→ **EXERCISE MATERIAL**:
________________________

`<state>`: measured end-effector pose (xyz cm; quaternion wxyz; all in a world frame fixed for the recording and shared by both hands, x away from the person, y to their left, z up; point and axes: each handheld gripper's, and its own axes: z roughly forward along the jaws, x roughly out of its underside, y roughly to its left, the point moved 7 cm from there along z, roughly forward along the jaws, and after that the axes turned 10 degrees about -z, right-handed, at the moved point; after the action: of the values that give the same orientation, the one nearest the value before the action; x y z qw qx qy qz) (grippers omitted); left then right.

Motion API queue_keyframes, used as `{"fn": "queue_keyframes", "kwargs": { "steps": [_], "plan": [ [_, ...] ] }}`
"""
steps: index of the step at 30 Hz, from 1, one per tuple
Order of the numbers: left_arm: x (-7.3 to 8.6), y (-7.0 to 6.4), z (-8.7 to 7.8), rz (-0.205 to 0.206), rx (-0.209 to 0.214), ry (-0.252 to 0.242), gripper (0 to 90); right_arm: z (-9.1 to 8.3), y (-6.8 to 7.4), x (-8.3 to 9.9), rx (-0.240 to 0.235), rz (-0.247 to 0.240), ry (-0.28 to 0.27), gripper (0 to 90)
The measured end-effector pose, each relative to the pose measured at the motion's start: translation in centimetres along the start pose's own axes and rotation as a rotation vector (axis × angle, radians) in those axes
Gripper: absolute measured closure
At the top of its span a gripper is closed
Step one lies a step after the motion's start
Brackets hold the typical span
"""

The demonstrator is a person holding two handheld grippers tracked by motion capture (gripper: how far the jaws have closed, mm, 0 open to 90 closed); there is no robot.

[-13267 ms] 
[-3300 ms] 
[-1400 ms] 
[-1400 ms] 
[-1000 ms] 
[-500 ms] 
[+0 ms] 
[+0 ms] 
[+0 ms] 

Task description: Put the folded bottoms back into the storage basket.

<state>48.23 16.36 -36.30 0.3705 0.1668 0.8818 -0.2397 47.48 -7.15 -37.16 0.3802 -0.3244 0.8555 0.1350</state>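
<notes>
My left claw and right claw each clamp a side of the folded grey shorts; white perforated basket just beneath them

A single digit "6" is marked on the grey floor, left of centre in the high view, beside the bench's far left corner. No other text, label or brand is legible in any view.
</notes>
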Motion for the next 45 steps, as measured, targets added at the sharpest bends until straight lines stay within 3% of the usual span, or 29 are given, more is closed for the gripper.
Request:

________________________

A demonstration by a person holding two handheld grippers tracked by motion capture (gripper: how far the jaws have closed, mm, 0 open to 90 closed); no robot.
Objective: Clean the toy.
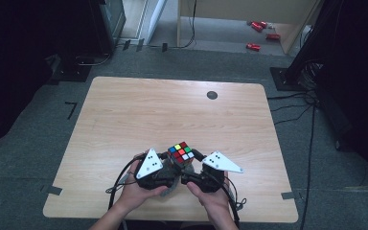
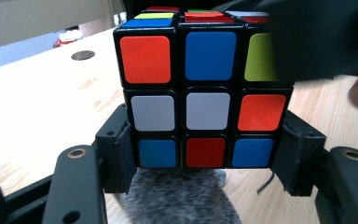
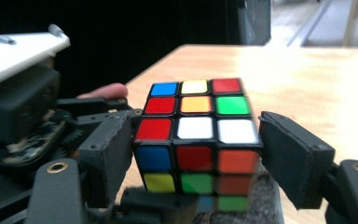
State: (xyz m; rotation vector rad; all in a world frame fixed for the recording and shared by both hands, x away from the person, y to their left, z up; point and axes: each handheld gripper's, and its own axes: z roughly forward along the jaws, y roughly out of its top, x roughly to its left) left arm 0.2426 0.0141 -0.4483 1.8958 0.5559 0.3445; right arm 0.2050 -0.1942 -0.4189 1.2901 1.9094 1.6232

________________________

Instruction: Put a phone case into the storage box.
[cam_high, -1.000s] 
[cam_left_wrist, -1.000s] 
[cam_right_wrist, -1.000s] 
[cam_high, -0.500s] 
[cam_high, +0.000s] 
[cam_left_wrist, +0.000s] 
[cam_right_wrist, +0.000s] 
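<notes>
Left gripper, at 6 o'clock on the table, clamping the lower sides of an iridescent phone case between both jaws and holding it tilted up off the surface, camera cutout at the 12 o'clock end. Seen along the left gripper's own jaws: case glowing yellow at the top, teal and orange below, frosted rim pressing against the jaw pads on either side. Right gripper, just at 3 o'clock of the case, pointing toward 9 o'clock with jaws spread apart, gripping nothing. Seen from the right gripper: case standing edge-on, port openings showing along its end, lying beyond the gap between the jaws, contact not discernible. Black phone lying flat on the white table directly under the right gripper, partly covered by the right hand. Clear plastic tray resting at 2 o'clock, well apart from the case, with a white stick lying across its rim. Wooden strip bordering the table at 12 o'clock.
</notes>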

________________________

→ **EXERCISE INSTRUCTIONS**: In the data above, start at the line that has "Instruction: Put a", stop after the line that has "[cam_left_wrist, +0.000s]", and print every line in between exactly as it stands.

→ **REPLY**:
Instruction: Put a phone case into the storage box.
[cam_high, -1.000s] 
[cam_left_wrist, -1.000s] 
[cam_right_wrist, -1.000s] 
[cam_high, -0.500s] 
[cam_high, +0.000s] 
[cam_left_wrist, +0.000s] 

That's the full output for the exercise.